Why each option matters

Answer the question above first, then reveal the full breakdown to understand why each option is right or wrong.

Correct answer & explanation

Use Azure Automation runbook with PowerShell to check metrics and scale

Azure SQL Database autoscale is not natively supported; scaling must be done programmatically. Azure Automation with PowerShell runbooks can query metrics and trigger scaling. SQL Agent jobs are not available in Azure SQL Database. Elastic Database Transactions are for distributed transactions, not scaling. Azure Logic Apps can also be used but are more complex for this scenario.

Key principle: NAT direction and interface roles matter as much as the IP address mapping. Inside/outside designation controls which traffic is translated.

Answer analysis

Option-by-option breakdown

For each option: why learners choose it and why it is or isn't the right answer here.

  • Use Elastic Database Transactions to handle scaling

    Why it's wrong here

    Elastic Database Transactions are for distributed transactions, not scaling.

  • Configure autoscale settings on the elastic pool in the Azure portal

    Why it's wrong here

    Azure SQL Database elastic pools do not have built-in autoscale.

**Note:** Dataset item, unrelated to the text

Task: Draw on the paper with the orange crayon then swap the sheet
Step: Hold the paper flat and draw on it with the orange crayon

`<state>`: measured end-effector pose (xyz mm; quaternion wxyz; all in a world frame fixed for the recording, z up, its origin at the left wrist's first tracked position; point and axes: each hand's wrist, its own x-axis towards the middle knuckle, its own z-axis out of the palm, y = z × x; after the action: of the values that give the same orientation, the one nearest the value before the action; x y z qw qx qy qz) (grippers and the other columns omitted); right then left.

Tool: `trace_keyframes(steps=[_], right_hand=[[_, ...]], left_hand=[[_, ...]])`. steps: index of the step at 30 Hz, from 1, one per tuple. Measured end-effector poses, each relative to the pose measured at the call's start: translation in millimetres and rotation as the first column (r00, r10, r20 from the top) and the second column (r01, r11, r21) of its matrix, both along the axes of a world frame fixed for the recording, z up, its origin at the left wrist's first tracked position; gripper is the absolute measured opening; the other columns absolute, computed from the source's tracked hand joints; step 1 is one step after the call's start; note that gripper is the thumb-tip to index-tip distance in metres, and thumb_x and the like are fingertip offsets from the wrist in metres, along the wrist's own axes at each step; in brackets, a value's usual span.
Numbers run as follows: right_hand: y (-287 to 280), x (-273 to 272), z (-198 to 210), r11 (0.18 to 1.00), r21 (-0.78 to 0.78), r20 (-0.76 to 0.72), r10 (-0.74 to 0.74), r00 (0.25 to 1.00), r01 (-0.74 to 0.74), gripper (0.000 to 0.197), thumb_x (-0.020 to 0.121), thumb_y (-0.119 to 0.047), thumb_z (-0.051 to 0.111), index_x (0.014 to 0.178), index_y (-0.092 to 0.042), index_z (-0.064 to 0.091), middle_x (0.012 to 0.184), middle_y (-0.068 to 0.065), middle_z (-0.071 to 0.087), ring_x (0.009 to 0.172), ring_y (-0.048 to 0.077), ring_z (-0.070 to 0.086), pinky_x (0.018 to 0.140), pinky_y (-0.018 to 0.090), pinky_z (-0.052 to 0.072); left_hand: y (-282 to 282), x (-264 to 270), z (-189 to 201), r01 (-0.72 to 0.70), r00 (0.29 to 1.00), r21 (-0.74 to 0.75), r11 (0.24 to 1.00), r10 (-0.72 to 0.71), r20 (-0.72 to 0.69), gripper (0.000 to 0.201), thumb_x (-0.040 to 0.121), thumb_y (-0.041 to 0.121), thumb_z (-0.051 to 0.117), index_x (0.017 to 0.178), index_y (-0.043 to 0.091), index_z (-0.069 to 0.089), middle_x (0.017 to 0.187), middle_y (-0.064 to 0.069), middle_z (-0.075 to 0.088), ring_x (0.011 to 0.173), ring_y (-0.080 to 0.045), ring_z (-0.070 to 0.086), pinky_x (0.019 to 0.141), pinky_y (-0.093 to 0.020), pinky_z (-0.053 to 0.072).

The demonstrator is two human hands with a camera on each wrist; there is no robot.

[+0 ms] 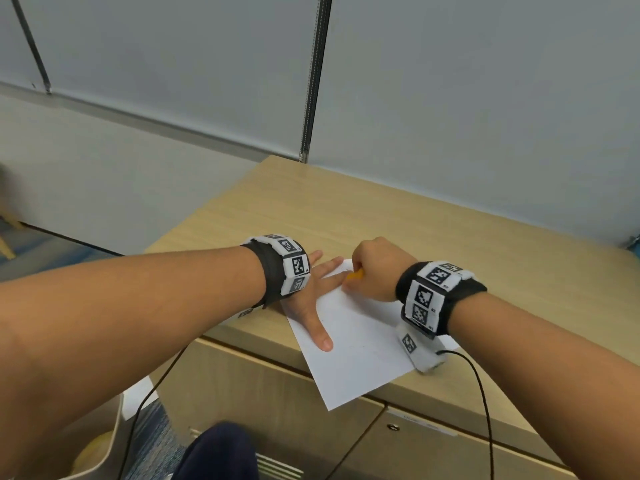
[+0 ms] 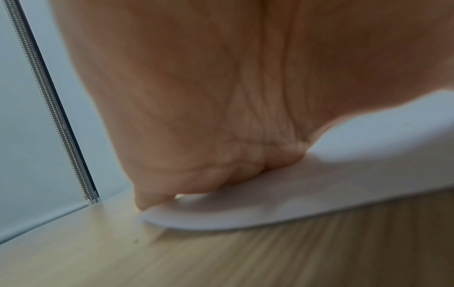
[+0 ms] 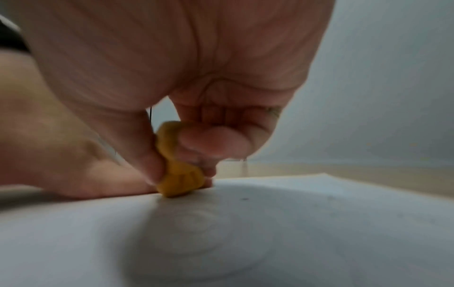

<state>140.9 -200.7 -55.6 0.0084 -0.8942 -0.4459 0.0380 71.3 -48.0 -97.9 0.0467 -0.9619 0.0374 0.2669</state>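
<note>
Right now my left hand (image 1: 304, 299) lies flat with fingers spread, pressing the white sheet of paper (image 1: 360, 344) onto the light wood-grain cabinet top (image 1: 346, 209). My right hand (image 1: 375, 268) is curled round the orange crayon (image 1: 355, 274), pinching it between thumb and fingers with its end touching the paper near the far corner. The sheet sits askew, its near corner hanging past the front edge over the cabinet doors (image 1: 277, 403). Pale grey wall panels (image 1: 485, 98) rise behind the cabinet, split by a dark metal strip (image 1: 313, 81). A black cable (image 1: 485, 393) trails from my right wristband (image 1: 433, 296) down the front. Blue carpet (image 1: 152, 441) shows below at the left.
</note>
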Motion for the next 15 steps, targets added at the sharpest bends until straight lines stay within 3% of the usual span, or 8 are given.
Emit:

  • Use Azure Automation runbook with PowerShell to check metrics and scale

    Why this is correct

    Azure Automation runbooks can use Get-AzMetric and Set-AzSqlElasticPool to implement custom autoscaling.

    Related concept

    Static NAT maps one inside address to one outside address.

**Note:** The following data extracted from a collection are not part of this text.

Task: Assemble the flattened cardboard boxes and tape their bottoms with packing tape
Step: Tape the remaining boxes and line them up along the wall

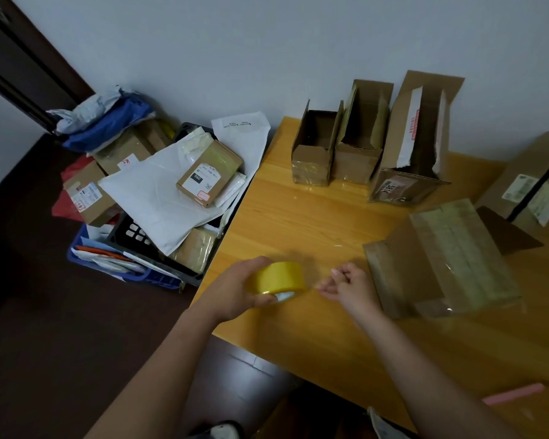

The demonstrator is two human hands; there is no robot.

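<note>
At lower centre of the frame the tape roll is gripped by the left hand; the right hand's fingers are curled, prob. pinching the thin, sticky tape end, tho that can't be told. The box at centre right, light but stiff, is best held by its edges.

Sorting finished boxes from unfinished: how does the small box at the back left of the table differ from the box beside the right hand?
The small box stands upright, open at the top; the near box lies tipped with its taped face up. The small box looks narrower, the near box broader. Both are brown cardboard with clear tape.
</note>
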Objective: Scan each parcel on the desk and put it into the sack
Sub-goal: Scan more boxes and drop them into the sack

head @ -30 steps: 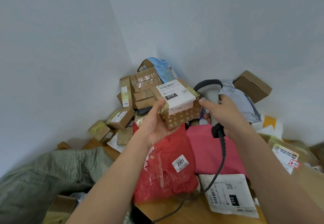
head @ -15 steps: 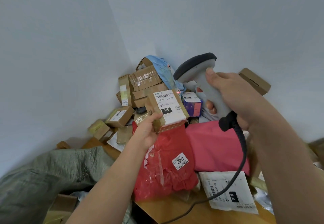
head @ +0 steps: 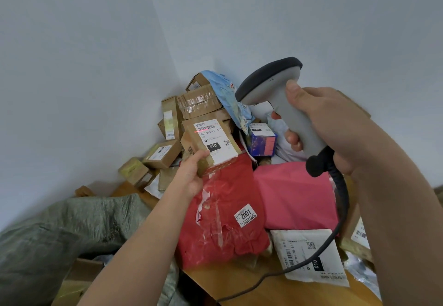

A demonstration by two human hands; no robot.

  • Create a SQL Agent job to monitor and alter the pool

    Why it's wrong here

    SQL Agent is not available in Azure SQL Database.

Common exam traps

Common exam trap: NAT rules depend on direction and matching traffic

NAT is not only about the public address. The inside/outside interface roles and the ACL or rule that matches traffic are just as important.

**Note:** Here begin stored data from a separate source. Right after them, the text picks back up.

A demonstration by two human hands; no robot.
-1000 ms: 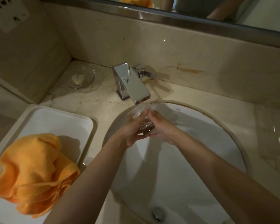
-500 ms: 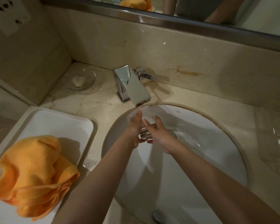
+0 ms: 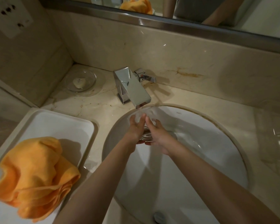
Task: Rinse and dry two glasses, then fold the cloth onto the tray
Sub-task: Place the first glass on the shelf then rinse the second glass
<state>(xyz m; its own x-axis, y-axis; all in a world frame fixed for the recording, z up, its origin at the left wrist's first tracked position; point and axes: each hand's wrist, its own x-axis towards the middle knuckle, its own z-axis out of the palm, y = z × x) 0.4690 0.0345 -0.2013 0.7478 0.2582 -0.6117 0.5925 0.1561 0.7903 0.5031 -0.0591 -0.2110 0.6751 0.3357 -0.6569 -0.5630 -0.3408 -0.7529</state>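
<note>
Both hands meet over the sink (image 3: 217, 159), right under the spout of the chrome faucet (image 3: 132, 88). The left hand (image 3: 135, 128) cups the left side of a clear glass (image 3: 147, 135), fingers reaching up along its wall toward the rim, so its grip is closed around the glass. The right hand (image 3: 158, 135) wraps the other side, fingers curled over the wall from the right, its grip likewise clamped on the glass. The two hands nearly touch at the fingertips, with the glass pressed between the palms.

The glass is tilted, its thick round base facing the camera between the two wrists and its mouth pointing up toward the spout. Water (image 3: 140, 113) runs from the spout onto the fingers and the upper part of the glass; the splash blurs the rim, so whether the stream enters the glass cannot be told.

On the counter (image 3: 103, 101) to the left of the sink lies a white tray (image 3: 63, 126), and a crumpled orange cloth (image 3: 34, 172) sits bunched on its near part, spilling over the tray's front. A second clear glass (image 3: 275, 138) stands on the counter at the far right, well apart from the hands. A small glass dish with a piece of soap (image 3: 79, 82) rests in the back corner, left of the faucet.
</note>
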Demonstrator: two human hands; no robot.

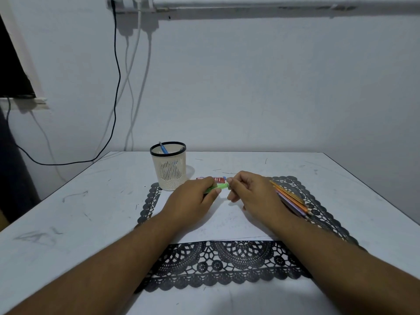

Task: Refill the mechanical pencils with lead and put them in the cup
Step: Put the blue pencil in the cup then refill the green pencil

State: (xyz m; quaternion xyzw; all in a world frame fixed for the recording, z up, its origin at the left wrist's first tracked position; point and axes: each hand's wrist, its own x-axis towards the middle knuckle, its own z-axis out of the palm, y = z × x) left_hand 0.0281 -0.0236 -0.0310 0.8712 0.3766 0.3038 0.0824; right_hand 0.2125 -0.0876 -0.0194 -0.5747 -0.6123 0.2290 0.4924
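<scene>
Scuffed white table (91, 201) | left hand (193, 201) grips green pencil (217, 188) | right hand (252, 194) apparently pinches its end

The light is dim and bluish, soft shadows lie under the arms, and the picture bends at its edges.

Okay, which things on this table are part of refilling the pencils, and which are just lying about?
Part of the job: green pencil held by left hand and right hand; red lead case; cup holding a blue pencil; pencil bundle.
Lying about: lace mat; white paper; wall cables.
</scene>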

Detailed technical explanation

How to think about this question

NAT questions usually test address translation, overload/PAT behaviour, static mappings and whether the right traffic is being translated. Read the interface direction and address terms carefully.

KKey Concepts to Remember

  • Static NAT maps one inside address to one outside address.
  • PAT allows many inside hosts to share one public address using ports.
  • Inside local and inside global describe the private and translated addresses.
  • NAT ACLs identify traffic for translation, not always security filtering.

TExam Day Tips

  • Identify inside and outside interfaces first.
  • Check whether the scenario needs static NAT, dynamic NAT or PAT.
  • Do not confuse NAT matching ACLs with normal packet-filtering intent.

Key takeaway

NAT direction and interface roles matter as much as the IP address mapping. Inside/outside designation controls which traffic is translated.

Real-world example

How this comes up in practice

An e-commerce site experiences heavy traffic on Black Friday and near-zero traffic during off-peak weeks. Rather than provisioning permanent large VMs, the team uses auto-scaling groups that add capacity automatically under load and reduce it overnight. Questions like this test whether you understand elasticity, availability zones, and cloud compute scaling patterns.

What to study next

Got this wrong? Here's your next step.

Review the four NAT address types (inside local, inside global, outside local, outside global), PAT port overload, and static vs dynamic NAT use cases. Then practise related DP-300 NAT questions on configuration and troubleshooting.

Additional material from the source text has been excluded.